What you are asked to do:
Copy each line that contains the string "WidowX", taking them from the material.

Input data:
◆ ◆ ◆ ◆ ◆ ◆ ◆

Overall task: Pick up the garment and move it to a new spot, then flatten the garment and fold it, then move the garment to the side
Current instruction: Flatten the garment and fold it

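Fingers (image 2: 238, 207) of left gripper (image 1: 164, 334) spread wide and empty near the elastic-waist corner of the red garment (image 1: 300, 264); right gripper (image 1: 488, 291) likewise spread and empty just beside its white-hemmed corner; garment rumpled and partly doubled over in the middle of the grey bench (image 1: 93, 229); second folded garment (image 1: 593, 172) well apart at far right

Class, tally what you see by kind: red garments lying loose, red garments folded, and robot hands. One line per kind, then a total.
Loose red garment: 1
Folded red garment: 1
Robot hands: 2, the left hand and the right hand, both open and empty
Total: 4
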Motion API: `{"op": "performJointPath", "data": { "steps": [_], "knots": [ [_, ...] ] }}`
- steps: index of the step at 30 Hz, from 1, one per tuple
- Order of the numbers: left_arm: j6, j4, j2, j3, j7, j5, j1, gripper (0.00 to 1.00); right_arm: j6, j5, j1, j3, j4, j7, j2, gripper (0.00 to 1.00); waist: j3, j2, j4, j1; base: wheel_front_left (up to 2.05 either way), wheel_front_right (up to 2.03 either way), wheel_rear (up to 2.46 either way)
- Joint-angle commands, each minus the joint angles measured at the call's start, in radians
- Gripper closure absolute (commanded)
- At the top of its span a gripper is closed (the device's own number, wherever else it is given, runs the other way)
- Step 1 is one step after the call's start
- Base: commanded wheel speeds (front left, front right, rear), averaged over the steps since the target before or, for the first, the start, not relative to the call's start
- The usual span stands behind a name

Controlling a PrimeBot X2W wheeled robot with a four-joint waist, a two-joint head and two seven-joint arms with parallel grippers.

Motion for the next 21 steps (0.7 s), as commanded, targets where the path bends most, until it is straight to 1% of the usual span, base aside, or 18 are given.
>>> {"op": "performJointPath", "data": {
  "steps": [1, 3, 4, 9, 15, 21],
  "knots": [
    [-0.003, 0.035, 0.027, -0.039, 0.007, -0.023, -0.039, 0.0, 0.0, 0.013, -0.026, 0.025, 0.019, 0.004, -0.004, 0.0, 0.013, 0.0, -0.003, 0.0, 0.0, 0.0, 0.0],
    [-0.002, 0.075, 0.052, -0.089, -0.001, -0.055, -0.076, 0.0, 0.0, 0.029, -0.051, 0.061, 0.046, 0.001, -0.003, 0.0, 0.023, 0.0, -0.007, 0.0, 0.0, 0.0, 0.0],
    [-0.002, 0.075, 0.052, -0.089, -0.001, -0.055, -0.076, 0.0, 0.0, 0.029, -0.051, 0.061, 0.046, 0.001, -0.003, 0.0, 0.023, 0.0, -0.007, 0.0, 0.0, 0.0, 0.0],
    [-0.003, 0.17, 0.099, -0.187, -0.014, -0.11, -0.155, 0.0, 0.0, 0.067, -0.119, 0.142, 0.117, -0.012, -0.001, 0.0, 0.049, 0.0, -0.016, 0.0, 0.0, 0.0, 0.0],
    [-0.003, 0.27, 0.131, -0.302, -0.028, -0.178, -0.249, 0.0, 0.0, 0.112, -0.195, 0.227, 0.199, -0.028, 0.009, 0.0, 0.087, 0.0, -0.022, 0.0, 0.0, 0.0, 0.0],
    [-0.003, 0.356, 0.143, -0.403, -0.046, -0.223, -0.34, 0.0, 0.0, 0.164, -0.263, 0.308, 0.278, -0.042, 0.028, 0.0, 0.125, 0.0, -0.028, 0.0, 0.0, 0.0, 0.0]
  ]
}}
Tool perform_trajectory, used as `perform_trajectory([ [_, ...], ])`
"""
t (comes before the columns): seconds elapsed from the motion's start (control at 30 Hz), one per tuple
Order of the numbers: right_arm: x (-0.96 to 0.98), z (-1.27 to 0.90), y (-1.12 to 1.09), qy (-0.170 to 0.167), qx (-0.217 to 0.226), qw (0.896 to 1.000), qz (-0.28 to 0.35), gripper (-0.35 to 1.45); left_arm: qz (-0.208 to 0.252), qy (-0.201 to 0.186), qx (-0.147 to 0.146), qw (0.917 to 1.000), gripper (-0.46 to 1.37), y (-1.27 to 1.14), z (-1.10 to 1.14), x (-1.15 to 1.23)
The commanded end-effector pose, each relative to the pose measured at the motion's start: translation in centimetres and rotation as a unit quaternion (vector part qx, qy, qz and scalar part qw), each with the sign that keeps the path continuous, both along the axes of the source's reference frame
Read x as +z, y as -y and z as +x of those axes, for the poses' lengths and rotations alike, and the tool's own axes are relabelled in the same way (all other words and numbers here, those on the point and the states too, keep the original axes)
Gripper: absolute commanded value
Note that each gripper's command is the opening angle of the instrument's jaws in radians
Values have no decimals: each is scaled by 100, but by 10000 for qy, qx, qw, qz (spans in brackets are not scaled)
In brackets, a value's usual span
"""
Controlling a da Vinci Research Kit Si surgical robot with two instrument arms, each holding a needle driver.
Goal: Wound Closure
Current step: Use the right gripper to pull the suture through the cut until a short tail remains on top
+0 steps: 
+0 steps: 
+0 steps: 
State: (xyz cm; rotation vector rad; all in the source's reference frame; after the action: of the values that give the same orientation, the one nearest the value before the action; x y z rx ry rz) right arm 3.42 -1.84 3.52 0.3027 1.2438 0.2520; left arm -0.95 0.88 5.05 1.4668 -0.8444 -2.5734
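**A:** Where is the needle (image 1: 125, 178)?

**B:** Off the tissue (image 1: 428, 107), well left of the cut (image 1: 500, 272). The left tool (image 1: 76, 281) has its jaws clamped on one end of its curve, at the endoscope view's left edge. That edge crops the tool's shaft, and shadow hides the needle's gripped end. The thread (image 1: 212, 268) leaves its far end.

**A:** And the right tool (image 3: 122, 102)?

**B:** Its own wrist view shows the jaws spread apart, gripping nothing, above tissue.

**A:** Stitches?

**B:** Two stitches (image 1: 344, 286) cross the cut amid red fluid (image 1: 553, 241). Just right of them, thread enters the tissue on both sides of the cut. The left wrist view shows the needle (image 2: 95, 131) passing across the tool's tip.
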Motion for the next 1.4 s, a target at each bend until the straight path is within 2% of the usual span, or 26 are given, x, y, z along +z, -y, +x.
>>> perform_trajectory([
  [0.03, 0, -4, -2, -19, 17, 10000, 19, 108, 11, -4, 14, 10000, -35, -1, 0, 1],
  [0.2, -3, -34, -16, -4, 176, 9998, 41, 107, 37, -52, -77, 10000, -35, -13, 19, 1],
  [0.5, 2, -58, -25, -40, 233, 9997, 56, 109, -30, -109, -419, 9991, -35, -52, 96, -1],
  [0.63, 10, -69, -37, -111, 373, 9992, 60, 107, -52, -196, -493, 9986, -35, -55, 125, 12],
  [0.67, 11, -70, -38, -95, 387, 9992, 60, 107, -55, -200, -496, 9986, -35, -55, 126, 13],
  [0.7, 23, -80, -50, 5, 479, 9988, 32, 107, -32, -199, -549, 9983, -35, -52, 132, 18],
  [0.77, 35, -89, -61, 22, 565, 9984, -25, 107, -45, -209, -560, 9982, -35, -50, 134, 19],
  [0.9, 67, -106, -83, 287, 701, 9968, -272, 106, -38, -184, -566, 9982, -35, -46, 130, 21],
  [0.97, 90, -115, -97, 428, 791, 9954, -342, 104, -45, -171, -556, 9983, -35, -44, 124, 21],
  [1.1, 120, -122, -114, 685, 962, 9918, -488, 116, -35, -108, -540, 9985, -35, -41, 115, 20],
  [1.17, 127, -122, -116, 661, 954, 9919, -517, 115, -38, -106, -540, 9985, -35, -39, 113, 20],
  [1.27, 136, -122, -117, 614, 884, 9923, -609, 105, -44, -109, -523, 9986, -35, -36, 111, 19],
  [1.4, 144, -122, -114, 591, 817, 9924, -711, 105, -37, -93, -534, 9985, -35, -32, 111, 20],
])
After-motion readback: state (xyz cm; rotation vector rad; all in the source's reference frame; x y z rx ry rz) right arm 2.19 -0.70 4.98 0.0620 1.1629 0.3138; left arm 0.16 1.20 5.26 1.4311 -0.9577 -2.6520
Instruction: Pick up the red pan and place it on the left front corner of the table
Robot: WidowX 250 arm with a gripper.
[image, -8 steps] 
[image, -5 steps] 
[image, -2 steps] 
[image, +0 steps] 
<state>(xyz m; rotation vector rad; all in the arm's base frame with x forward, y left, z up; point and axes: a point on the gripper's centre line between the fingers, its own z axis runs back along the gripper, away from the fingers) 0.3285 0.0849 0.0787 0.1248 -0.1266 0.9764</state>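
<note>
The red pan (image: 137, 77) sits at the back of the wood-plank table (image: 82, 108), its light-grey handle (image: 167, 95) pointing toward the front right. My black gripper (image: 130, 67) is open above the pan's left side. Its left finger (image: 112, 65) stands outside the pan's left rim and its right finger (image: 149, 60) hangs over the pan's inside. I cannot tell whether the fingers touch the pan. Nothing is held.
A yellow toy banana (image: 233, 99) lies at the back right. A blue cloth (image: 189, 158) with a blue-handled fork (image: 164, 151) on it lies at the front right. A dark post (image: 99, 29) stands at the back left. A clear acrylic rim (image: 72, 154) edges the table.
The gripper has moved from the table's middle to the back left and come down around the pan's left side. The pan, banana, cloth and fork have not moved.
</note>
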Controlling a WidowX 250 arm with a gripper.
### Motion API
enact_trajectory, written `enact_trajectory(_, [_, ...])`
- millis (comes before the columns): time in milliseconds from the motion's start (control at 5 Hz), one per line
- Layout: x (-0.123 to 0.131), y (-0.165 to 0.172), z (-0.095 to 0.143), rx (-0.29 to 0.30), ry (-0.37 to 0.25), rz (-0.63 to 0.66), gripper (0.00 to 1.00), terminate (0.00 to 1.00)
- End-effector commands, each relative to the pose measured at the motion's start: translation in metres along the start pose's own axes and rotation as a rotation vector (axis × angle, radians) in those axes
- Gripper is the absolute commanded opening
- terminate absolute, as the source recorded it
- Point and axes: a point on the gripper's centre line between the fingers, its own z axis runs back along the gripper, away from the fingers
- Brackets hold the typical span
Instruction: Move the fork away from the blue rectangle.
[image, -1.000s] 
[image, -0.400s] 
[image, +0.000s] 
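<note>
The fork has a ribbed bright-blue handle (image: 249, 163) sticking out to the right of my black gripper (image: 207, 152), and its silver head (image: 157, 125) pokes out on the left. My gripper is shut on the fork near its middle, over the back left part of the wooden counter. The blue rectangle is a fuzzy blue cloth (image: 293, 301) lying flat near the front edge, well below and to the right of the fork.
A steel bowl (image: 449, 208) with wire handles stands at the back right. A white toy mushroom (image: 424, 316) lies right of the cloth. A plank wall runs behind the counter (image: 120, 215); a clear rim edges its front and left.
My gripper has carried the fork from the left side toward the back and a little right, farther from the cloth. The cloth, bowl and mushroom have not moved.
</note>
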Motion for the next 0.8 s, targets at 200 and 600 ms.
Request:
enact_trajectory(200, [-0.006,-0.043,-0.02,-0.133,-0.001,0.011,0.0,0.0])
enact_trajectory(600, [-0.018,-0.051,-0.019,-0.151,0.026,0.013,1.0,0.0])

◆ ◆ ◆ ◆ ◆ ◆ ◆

Answer for the task:
Robot: WidowX 250 arm with a gripper.
Controlling a WidowX 250 arm with a gripper.

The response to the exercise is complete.